# Sloane's Restaurant, Grosvenor House



## Andy Capp (Oct 5, 2008)

Anybody been there?

I won dinner for two on Radio 2 today....

Their seafood nights on a Thursday look rather fun!


----------



## Elphaba (Jan 24, 2008)

I haven't been there for a year or so but the food was always very good.

Enjoy!


----------



## Andy Capp (Oct 5, 2008)

You think we can get through AED1000? That's what the voucher's worth - who says that texting in to radio stations doesn't work???

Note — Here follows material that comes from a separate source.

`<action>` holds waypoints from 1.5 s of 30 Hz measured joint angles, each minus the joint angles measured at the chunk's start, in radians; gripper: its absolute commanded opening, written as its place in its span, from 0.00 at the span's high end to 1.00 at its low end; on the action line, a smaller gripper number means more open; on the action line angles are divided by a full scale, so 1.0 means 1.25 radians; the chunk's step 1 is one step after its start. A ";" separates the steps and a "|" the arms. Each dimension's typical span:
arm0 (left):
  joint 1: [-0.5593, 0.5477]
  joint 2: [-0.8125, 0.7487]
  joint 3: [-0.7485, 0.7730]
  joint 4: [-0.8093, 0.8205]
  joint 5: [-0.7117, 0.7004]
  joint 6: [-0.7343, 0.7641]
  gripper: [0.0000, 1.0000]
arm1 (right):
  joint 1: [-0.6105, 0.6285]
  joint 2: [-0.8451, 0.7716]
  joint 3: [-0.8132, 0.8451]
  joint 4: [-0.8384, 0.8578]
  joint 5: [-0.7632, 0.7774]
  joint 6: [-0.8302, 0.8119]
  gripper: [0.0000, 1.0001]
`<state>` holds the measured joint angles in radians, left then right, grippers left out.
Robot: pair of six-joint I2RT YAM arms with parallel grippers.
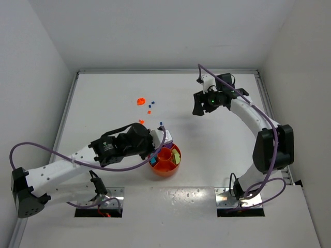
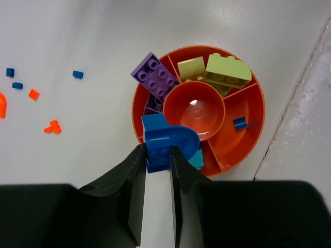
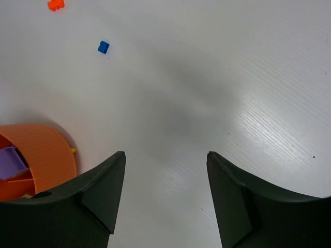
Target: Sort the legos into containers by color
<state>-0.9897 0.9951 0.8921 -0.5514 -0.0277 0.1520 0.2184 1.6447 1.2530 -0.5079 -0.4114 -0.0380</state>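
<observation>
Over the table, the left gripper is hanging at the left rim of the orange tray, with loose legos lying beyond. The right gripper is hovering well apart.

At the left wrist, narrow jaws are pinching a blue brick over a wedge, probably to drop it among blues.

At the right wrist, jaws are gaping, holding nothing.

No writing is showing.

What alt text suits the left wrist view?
Left jaws clamp a blue brick at the round orange tray's rim; its wedges hold purple bricks and yellow-green bricks. Small blue and orange bricks lie loose on the white table.
</observation>
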 measured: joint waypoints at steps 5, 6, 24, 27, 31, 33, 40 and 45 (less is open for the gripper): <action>-0.030 0.004 0.000 -0.022 0.018 -0.013 0.94 | -0.001 -0.009 0.000 0.001 0.001 -0.003 0.35; -0.037 0.006 0.000 -0.026 0.031 -0.016 0.94 | -0.002 -0.013 -0.001 0.001 0.002 -0.003 0.35; -0.118 0.076 0.000 -0.043 0.232 -0.001 0.92 | -0.011 -0.044 -0.023 0.005 0.013 -0.003 0.35; -0.118 0.083 0.000 -0.042 0.206 -0.007 0.92 | -0.012 -0.044 -0.023 0.006 0.011 -0.003 0.35; -0.118 0.087 0.000 -0.034 0.165 -0.016 0.92 | -0.013 -0.044 -0.029 0.008 0.008 -0.003 0.35; -0.118 0.094 0.000 -0.029 0.147 -0.019 0.92 | -0.013 -0.044 -0.030 0.008 0.008 -0.003 0.35; -0.118 0.126 0.000 -0.028 0.123 -0.023 0.90 | -0.013 -0.049 -0.033 0.008 0.007 -0.003 0.35; -0.118 0.129 0.000 -0.021 0.113 -0.026 0.83 | -0.013 -0.057 -0.036 0.010 0.006 -0.003 0.35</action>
<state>-1.1378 1.1568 0.8925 -0.5774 0.1135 0.1200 0.2024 1.5738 1.2079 -0.4957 -0.4042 -0.0422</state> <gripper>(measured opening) 0.266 0.647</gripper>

Esp. as Radio 2 (Part of Gulf News) have halved their text rates to AED1.5 from AED3 (even though it's still 5 times the rate of a normal text!).

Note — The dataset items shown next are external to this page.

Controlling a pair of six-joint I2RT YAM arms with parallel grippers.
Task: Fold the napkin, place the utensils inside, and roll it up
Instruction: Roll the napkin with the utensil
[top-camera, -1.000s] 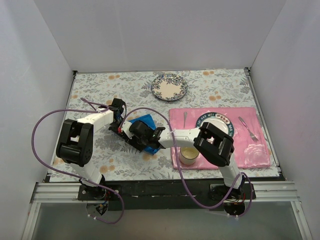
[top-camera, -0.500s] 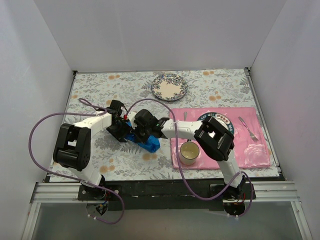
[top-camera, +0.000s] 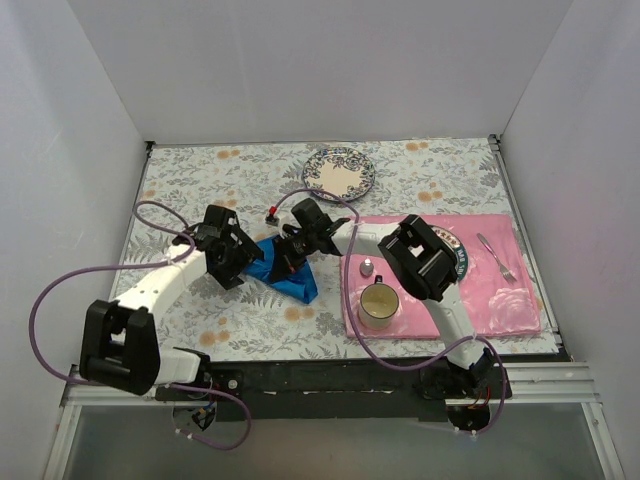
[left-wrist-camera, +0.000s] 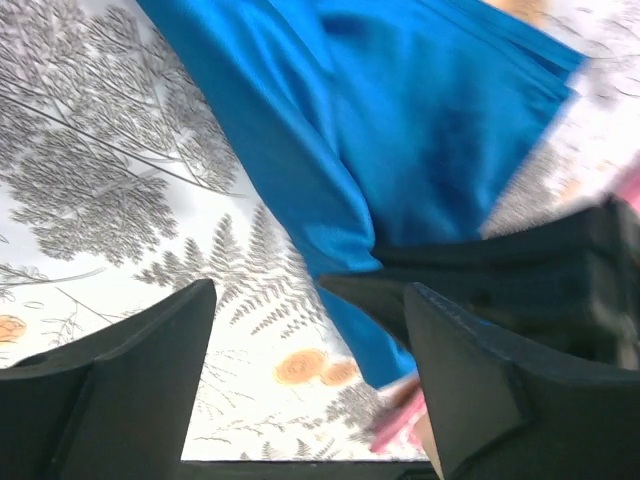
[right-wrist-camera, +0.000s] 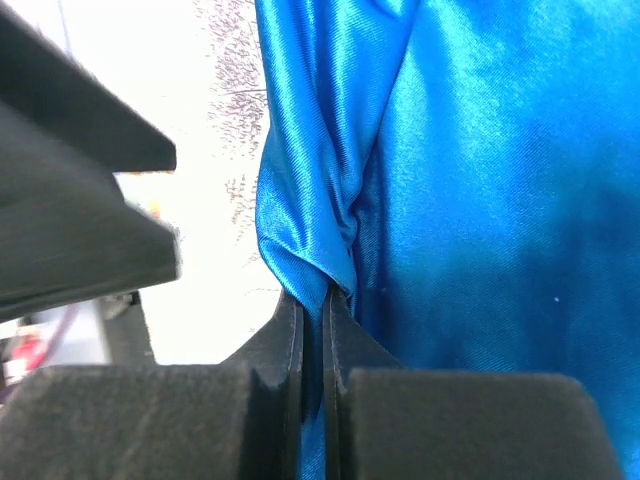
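Napkin (top-camera: 290, 280) lay crumpled on the worktop (top-camera: 180, 180), just left of the placemat (top-camera: 500, 300). Right claw (right-wrist-camera: 312, 300) was pinched on a fold of it. Left claw (left-wrist-camera: 308, 295) stood wide, holding nothing. Folding judged in hand; next, cloth needs drawing flat.

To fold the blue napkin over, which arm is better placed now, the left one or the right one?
Right. The right gripper is shut on a pinched edge of the napkin and could probably pull it over. The left gripper is open beside the cloth, holding nothing.
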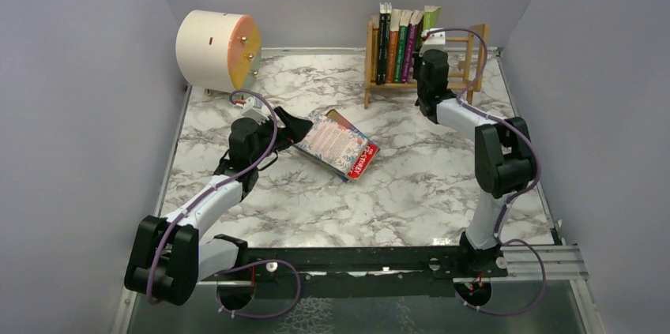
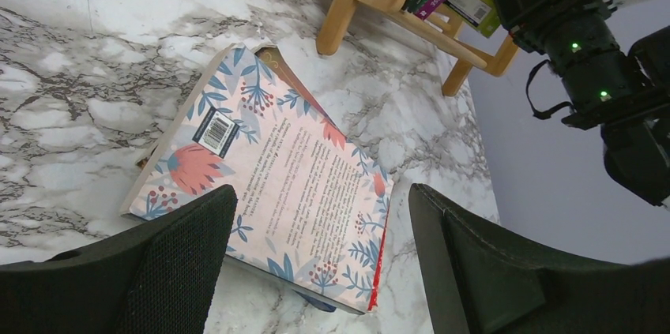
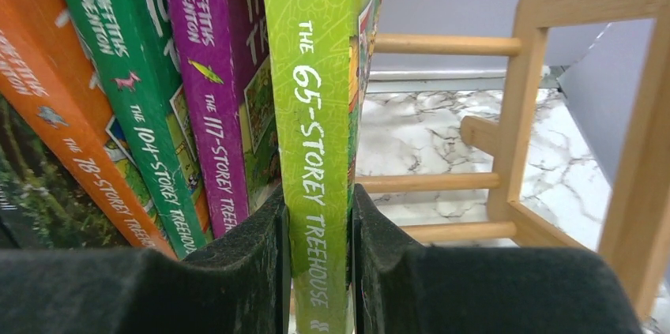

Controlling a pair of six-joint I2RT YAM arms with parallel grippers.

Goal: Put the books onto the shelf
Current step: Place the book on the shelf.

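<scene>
Foot of lime book (image 3: 320, 113) off-frame

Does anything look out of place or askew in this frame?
Yes. A floral-covered book lies flat and skewed on the marble table, back cover up, apparently on top of another book and away from the shelf. The left fingers hang open over it. The right fingers pinch the lime-green book upright in the shelf.

Left arm (image 1: 207, 201) and right arm (image 1: 472, 122) look identical tbh: white links, chunky black joints, purple cable (image 1: 537, 167) looping along each, mesh-textured black fingers (image 2: 178, 267).
</scene>
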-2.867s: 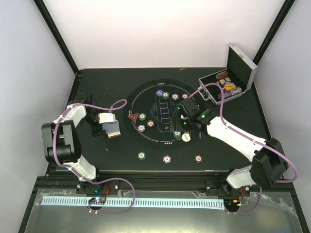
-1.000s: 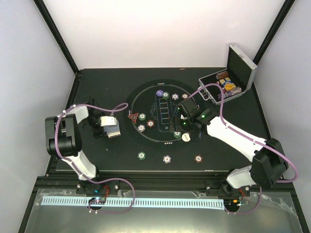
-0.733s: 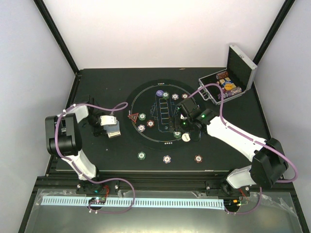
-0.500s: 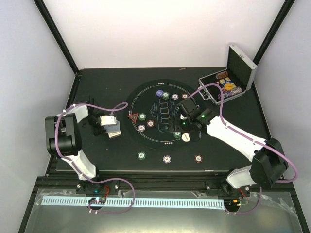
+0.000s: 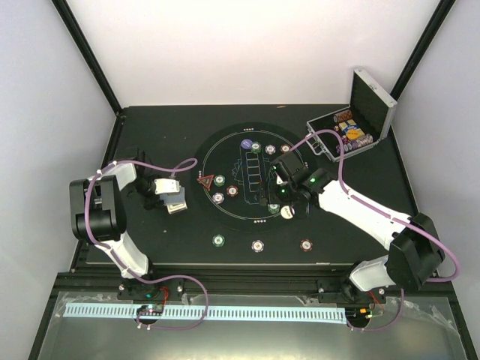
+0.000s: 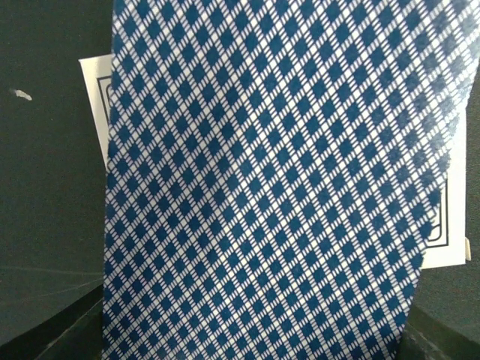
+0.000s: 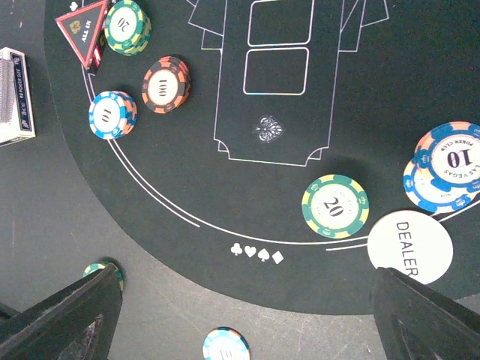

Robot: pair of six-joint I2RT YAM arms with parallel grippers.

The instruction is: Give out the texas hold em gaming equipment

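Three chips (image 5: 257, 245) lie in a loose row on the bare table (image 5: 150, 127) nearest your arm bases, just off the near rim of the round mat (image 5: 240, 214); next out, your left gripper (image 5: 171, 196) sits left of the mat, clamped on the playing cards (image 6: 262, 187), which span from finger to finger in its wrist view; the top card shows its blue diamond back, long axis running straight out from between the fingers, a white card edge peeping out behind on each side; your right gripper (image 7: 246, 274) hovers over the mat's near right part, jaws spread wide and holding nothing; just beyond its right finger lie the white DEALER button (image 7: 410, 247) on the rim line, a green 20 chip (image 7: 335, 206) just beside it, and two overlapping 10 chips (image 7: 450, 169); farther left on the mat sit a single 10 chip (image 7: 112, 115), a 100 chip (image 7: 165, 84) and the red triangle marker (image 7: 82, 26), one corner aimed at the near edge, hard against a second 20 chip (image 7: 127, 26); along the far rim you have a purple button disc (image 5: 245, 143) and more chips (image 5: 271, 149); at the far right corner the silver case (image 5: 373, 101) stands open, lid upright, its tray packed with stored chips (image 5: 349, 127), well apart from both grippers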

Megan Fox. (Which was the answer) Thank you!


----------



## Olliesmum81 (Jul 4, 2010)

Well done,enjoy!!!


----------



## Elphaba (Jan 24, 2008)

Andy Capp said:


> You think i can get htrough AED1000? That's what the voucher's worth - who says that texting in to radio stations doesn't work???
> 
> Esp as Radio 2 (Part of Gulf News) have halved their text rates to AED1.5 from AED3 (even though it's still 5 times the rate of a normal text!).
> 
> Megan Fox. (Which was the answer) Thank you!

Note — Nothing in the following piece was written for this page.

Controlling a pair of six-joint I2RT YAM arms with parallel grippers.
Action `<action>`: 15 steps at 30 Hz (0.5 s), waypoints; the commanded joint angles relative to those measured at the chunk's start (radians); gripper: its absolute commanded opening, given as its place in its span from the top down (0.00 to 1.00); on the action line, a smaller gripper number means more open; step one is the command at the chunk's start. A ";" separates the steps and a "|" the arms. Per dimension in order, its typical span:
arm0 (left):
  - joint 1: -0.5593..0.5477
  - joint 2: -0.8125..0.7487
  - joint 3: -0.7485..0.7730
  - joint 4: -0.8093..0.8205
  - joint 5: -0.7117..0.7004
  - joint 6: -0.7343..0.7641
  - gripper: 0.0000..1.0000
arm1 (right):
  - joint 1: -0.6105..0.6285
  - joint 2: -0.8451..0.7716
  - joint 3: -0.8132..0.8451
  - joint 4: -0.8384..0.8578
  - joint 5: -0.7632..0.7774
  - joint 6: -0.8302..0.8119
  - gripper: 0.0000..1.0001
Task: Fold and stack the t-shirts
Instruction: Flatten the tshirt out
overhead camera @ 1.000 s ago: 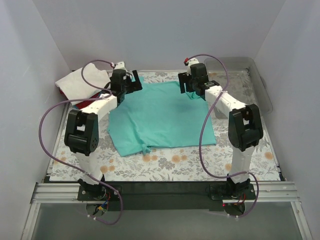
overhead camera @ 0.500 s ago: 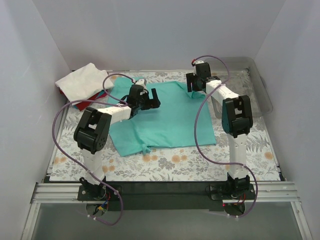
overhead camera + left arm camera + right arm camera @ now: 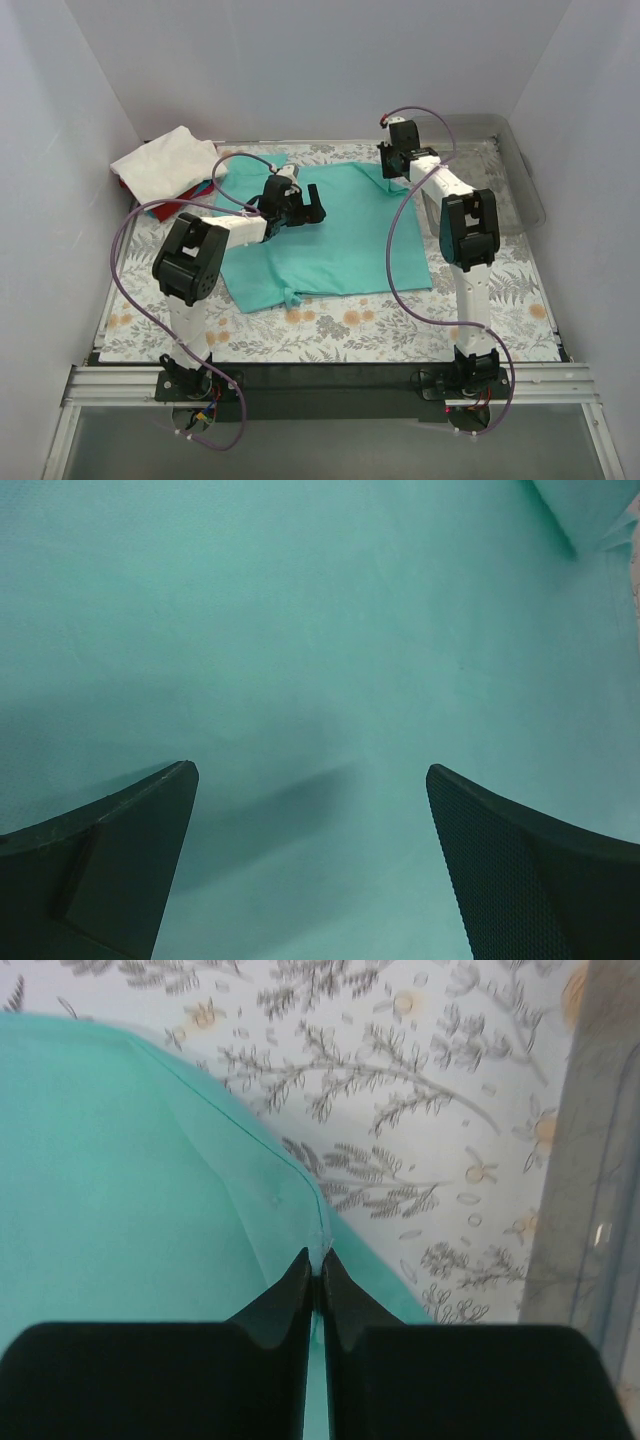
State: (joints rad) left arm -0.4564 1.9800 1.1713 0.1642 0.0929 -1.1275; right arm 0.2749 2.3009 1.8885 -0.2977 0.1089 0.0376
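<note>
The teal t-shirt [image 3: 340,240] lies spread on the tabletop [image 3: 350,325]. Your right end effector [image 3: 318,1260] pinches its far right corner. The left end effector [image 3: 310,770] hovers wide above it, left of centre. Pulling on that single pinch may bunch the shirt.

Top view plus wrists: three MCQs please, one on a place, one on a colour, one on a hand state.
1. Where does the white shirt lie?
A. far left corner
B. near right
C. centre

2. What colour is the spread shirt?
A. red
B. white
C. teal

3. How is the right hand?
A. open wide
B. shut on the spread shirt's edge
C. out of view

Key:
1 A, the top view shows it in the far left corner.
2 C, it is teal in every view.
3 B, the right wrist view shows its fingers pinching the edge.
</note>
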 commanded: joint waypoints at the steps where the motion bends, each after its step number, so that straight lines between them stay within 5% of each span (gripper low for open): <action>1: -0.002 0.022 -0.002 0.015 0.013 -0.003 0.09 | -0.006 0.025 0.105 0.017 0.031 -0.030 0.99; 7: -0.004 0.034 -0.002 0.015 0.016 0.000 0.09 | -0.020 0.106 0.253 0.006 0.115 -0.077 0.96; 8: -0.005 0.036 -0.001 0.015 0.018 0.000 0.09 | -0.023 0.115 0.264 0.008 0.118 -0.079 0.85; 9: -0.005 0.037 -0.001 0.015 0.019 0.000 0.09 | -0.025 0.117 0.277 0.008 0.120 -0.079 0.62; 10: -0.007 0.037 0.004 0.015 0.019 0.000 0.09 | -0.026 0.117 0.279 0.008 0.120 -0.081 0.55; 15: -0.025 0.022 0.014 0.012 0.025 0.001 0.09 | -0.025 0.042 0.213 0.022 0.066 -0.081 0.43</action>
State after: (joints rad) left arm -0.4614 2.0071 1.1732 0.1959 0.1001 -1.1301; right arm 0.2520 2.4096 2.1166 -0.2974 0.1982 -0.0319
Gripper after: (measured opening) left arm 0.908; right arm 0.560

Of course you can! Swap the wife-beater for Champagne if in doubt 
-


----------



## Andy Capp (Oct 5, 2008)

Elphaba said:


> Of course you can! Swap the wife-beater for Champagne if in doubt
> -


You must have me mistake, Stella's not my gal, (Now Perrier Jouet Belle Epoque 1990, or 1996, well, then you're talking).

Anyone wanna join me - Red Soled Shoes essential....


----------



## Midos (Jun 25, 2010)

Congrats for winning. The food in nice there.
Just make sure when you go there that the drinks are included in the voucher you won. It happened to us once in Abu Dhabi; We won a voucher to find out that it was only for food and overpriced soda/ drinks shisha were external and we had to pay them although our bill wasn't even half the voucher value. So check if the voucher covers everything once yhere.ou reach t


----------



## dizzyizzy (Mar 30, 2008)

How come you're always winning dinner prizes on the radio?  I remember seeing you won a dinner with some hotel a while ago? Or was it another forum member?


----------



## Jynxgirl (Nov 27, 2009)

Good job, enjoy dinner and the girl with the red soled shoes...


----------



## Andy Capp (Oct 5, 2008)

No Dizz, it was me, all you do is text in a few times (over different days and times), make sure you don't JUST give the answer and every so often you win something decent.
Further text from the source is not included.